**INSTRUCTIONS FOR THE TASK:** Find the line containing "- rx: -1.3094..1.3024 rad" in the listing below. Repeat it exactly, along with each following line up to and including the one containing "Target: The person".

**RECORDS SUPPLIED:**
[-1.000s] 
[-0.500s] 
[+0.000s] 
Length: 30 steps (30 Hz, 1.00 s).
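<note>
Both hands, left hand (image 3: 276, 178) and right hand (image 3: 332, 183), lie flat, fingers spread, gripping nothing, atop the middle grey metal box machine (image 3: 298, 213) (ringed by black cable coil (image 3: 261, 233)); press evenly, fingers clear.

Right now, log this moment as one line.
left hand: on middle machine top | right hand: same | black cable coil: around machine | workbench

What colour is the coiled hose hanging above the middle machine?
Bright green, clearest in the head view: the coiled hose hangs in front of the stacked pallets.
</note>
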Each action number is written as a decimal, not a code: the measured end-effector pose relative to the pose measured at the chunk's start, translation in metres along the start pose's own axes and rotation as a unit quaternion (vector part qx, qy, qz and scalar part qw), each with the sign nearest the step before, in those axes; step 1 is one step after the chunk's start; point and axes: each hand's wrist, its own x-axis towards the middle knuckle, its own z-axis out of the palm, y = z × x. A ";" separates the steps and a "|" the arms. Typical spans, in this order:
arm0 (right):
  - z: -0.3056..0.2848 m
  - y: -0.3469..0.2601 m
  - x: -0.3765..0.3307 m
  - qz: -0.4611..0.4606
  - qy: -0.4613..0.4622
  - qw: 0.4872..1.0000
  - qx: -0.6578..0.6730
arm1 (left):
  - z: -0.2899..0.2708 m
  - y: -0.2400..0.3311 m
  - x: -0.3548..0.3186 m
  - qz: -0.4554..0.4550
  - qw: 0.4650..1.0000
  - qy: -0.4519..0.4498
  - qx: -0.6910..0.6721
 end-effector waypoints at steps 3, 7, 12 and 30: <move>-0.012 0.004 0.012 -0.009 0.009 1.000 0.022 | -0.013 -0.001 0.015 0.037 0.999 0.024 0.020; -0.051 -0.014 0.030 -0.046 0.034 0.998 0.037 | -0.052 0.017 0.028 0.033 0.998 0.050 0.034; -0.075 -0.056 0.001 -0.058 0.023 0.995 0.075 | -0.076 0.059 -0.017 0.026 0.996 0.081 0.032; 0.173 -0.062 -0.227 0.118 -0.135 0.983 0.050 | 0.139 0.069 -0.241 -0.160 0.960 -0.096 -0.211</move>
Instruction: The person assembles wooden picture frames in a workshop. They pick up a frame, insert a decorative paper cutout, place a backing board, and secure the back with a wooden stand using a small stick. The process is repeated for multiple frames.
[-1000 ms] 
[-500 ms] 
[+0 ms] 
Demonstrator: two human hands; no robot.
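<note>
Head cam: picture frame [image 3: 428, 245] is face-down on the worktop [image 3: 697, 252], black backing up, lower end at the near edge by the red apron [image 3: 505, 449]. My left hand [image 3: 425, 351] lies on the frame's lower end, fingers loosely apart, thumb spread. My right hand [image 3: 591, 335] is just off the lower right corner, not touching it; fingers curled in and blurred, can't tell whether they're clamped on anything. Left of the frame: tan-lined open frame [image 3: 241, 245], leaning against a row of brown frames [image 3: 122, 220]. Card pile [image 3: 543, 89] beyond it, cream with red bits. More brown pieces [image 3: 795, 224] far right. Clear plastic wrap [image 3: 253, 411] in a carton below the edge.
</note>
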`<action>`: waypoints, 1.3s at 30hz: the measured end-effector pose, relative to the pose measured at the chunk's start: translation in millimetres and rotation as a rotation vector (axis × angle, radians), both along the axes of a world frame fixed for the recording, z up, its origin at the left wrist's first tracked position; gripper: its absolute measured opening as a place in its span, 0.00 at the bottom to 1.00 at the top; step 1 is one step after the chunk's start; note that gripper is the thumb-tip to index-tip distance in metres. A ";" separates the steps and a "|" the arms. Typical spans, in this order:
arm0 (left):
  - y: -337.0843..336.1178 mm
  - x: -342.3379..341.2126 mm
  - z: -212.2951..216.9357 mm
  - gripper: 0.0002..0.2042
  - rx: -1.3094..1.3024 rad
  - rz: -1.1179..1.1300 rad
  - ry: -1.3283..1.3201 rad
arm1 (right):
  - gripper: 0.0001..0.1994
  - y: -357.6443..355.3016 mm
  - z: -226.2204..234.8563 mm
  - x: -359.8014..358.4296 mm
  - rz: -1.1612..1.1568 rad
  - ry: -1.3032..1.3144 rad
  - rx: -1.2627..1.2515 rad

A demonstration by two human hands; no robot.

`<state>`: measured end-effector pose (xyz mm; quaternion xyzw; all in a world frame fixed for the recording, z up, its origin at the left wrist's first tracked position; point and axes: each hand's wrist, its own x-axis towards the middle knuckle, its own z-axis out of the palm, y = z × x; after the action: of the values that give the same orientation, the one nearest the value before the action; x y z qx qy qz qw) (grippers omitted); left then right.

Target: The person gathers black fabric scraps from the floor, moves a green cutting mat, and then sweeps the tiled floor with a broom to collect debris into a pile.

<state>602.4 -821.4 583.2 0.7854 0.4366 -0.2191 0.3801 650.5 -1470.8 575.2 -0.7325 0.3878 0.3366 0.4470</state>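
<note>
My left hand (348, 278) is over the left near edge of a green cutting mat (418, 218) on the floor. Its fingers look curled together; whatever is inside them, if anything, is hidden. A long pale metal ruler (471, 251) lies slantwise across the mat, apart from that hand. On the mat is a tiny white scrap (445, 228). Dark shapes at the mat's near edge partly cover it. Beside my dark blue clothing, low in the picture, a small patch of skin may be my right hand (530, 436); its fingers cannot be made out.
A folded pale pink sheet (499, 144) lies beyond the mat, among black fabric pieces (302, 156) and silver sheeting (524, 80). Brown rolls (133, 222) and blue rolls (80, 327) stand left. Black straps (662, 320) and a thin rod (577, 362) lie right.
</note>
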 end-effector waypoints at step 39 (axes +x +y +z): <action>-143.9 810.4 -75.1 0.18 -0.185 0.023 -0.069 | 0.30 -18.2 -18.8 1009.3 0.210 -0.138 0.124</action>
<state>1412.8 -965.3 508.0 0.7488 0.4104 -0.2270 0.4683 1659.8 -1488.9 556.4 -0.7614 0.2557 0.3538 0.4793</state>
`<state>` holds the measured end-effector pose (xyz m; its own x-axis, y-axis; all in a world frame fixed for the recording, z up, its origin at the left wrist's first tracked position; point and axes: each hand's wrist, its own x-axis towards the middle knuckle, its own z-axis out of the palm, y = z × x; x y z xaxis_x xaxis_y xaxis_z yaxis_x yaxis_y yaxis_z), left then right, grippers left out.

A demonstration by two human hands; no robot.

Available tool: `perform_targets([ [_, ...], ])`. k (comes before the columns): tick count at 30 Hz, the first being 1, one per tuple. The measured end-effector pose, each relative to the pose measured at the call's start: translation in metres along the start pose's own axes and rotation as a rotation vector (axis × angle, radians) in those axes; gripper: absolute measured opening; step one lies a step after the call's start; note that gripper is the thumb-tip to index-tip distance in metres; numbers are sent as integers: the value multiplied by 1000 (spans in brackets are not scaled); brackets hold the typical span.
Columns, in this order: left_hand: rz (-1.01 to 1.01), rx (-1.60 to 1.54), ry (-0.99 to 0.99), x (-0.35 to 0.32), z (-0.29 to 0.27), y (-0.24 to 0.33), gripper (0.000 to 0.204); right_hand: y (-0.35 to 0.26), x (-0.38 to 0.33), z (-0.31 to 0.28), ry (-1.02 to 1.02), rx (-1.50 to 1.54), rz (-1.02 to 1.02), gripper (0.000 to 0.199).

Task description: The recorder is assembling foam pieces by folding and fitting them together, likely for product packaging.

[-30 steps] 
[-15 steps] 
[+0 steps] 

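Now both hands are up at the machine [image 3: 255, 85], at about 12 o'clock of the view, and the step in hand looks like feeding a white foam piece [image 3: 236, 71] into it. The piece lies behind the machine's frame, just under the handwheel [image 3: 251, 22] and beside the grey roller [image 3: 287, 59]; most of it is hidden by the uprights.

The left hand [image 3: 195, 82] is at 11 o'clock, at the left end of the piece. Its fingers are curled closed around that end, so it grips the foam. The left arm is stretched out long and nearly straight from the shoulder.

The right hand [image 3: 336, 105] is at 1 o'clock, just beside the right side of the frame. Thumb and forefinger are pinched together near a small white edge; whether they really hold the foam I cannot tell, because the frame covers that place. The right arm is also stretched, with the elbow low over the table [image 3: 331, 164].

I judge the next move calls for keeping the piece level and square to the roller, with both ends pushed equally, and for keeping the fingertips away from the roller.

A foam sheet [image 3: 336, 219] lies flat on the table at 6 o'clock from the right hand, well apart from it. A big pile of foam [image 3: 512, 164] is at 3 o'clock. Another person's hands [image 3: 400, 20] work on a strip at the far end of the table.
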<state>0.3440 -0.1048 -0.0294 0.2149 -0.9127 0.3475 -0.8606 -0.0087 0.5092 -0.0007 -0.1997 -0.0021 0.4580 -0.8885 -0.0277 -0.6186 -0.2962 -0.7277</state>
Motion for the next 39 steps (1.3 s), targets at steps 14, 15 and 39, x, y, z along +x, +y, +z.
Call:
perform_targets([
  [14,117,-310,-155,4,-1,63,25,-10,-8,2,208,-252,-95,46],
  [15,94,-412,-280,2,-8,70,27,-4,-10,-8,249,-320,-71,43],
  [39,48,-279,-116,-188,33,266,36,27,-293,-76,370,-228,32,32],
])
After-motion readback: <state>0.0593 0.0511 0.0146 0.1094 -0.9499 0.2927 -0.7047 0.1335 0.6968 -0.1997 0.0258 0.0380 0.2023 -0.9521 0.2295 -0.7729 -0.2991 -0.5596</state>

**REPLY TO THE TASK:**
  - rx: -1.3094..1.3024 rad
  - rz: -1.1179..1.1300 rad
  - ry: -1.3283..1.3201 rad
arm1 (right):
  - gripper: 0.0001..0.1994
  - y: -357.6443..355.3016 mm
  - z: -226.2204..234.8563 mm
  - x: -359.8014..358.4296 mm
  - rz: -1.1612..1.1568 rad
  - ry: -1.3032..1.3144 rad
  - rx: -1.2627..1.2515 rad

A demonstration by two human hands; no robot.

`<state>`: measured end-effector pose (xyz mm; quaternion xyzw; all in a world frame fixed for the recording, z up, its origin at the left wrist's first tracked position; point and axes: each hand's wrist, its own x-axis towards the middle knuckle, its own z-axis out of the palm, y = z × x; after the action: of the values that give the same orientation, the one nearest the value before the action; x y z qx qy qz qw) (grippers omitted); left then right.

Target: The person gathers black fabric scraps from the floor, moves a green cutting mat, and then sweeps the tiled floor with a broom to collect debris into a pile.

No additional work remains on the exercise.